York County, foundation argue over use of donations

adouglas@heraldonline.comSeptember 14, 2013 

Any donation originally designated to support York County’s museums can be used for other purposes if the donor agrees in writing, according to a letter from the state Attorney General’s office.

The letter and an email exchange are included in recently court filings from the Culture and Heritage Foundation of York County.

The foundation was initially established to exclusively support York County’s public museums. In May 2012 the foundation board decided to support other causes.

The change was one reason the York County Council sued the foundation in June 2013. At issue is whether donations initially designated for the county’s museums can be used for other purposes.

The letter and emails from state Assistant Attorney General Mary Frances Jowers were included in the foundation’s latest effort to get the lawsuit dropped. York County Master-in-Equity Jack Kimball has denied both of the foundation’s requests.

Kimball also has denied York County’s request for an injunction to prevent the foundation from distributing land or money donated prior to May 2012 for any purpose other than supporting its museums.

To bolster its case, the county submitted an affidavit in August that claims the “foundation has already distributed funds to other organizations that it should have been holding for the benefit of the commission.”

The affidavit was signed by York County’s museum commission chairman – the leader of a group charged with overseeing museum operations. The York County Council appoints commission members.

York County and the commission want control over what is left of the land that Jane Spratt McColl donated in 1998.

She and her family gave the foundation about 400 acres of land along the Catawba River near Sutton Road and Interstate 77. About 60 acres have been sold for development, with the proceeds being used by the foundation to pay down debt related to a failed development deal, officials have said.

Documents related to the lawsuit show that museum officials expected that the McColl land eventually would be deeded to York County and that they believed the gift was made to the foundation on the museum’s behalf.

In the past, foundation and county officials agreed that some of the land would be used for a future museum.

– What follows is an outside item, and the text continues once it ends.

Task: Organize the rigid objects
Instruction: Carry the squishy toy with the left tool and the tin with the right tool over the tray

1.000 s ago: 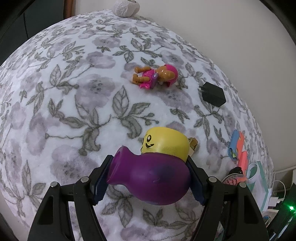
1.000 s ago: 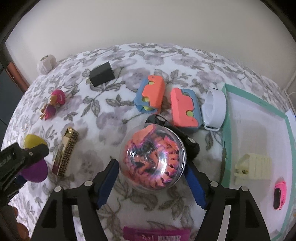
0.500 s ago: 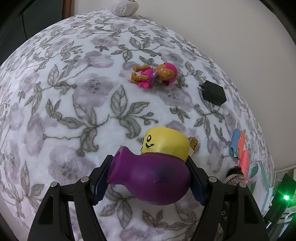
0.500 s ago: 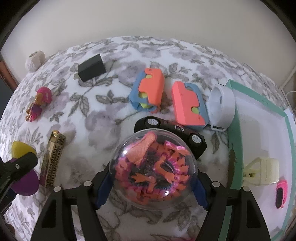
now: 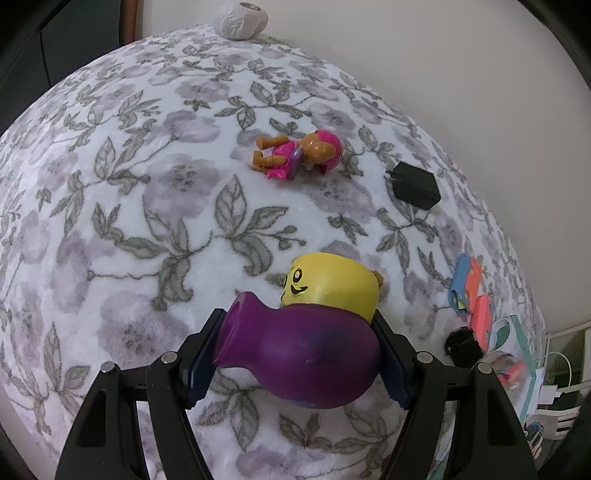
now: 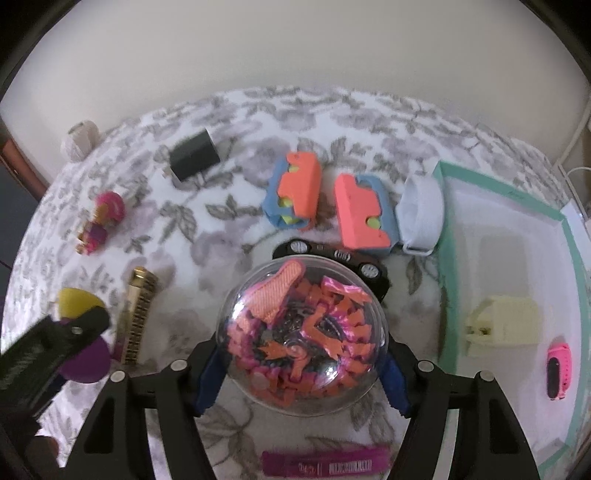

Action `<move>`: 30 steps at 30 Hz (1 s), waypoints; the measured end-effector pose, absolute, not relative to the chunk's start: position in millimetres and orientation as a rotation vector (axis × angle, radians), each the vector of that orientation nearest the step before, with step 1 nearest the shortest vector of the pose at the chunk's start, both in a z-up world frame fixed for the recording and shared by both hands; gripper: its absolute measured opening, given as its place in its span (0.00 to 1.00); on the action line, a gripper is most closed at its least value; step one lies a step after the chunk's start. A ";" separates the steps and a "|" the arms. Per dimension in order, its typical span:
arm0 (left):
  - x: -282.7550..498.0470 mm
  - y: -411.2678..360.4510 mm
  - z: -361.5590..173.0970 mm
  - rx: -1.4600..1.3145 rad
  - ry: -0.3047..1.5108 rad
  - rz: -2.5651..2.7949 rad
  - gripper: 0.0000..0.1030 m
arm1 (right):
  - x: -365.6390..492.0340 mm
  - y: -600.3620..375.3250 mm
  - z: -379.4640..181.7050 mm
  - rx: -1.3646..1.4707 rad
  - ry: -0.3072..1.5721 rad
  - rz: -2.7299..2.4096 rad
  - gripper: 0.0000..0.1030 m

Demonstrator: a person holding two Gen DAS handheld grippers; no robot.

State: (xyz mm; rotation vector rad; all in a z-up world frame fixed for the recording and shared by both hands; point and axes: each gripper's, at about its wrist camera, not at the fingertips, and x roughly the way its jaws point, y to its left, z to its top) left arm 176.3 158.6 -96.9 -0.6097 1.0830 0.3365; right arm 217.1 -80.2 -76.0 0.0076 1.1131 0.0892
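My left gripper point(image 5: 299, 354) is shut on a purple toy with a yellow smiling head point(image 5: 303, 354), held just above the flowered blanket point(image 5: 147, 192). In the right wrist view the same toy point(image 6: 79, 332) shows at the far left. My right gripper point(image 6: 304, 343) is shut on a clear ball full of orange and pink pieces point(image 6: 304, 336), held above the blanket left of the white box with a green rim point(image 6: 448, 266). The box holds a cream block point(image 6: 502, 325) and a pink band point(image 6: 557, 369).
On the blanket lie a pink doll point(image 5: 299, 155), a black charger point(image 5: 415, 184), two orange-and-blue toys point(image 6: 295, 192) point(image 6: 364, 218), a black toy car point(image 6: 332, 254), a white ring point(image 6: 421, 218), a gold harmonica point(image 6: 138, 314), a magenta package point(image 6: 325, 465) and a yarn ball point(image 5: 240, 20).
My right gripper has risen and pulled back with the ball, showing more of the box. My left gripper holds the purple toy nearly still.
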 end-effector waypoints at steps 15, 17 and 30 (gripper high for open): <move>178.1 90.7 -42.6 -0.462 1.025 0.154 0.73 | 186.5 -143.5 3.0 0.067 0.997 0.018 0.71; 179.4 72.6 -37.3 -0.436 1.027 0.109 0.73 | 183.6 -157.0 7.7 0.063 0.987 0.005 0.71; 176.4 -38.2 -34.5 -0.285 1.116 -0.140 0.73 | 175.2 -267.8 1.2 0.149 1.009 -0.185 0.71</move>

In July, the foundation filed an affidavit that quoted McColl saying she wishes for the foundation to have control over her gift – not York County or the museum commission.

State law gives York County no “cause for action” in attempting to assert legal rights to the McColl land, the foundation claims in its filings.

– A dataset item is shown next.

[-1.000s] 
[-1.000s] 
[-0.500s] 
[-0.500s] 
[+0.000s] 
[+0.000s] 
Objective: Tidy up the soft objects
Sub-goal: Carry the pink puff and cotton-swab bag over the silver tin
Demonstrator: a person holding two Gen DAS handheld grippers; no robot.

The enforcement of how a private foundation uses its assets falls to the secretary of state and attorney general in South Carolina, not the courts, the foundation asserts.

In a “conditional answer” to York County’s lawsuit filed on Sept. 3, the foundation denies nearly every claim York County has made in its lawsuit.

The county also filed an amended lawsuit.

One of the changes includes removing the claim that York County has not, since 2000, been notified, nor had the chance, to review any changes to the foundation’s by-laws.

As were foundation donors, the county was notified ten months after the foundation’s statement of purpose changed in May 2012.

The county added a claim that the foundation has said assets donated originally for the purpose of supporting its museums will now be put toward benefiting other organizations or causes.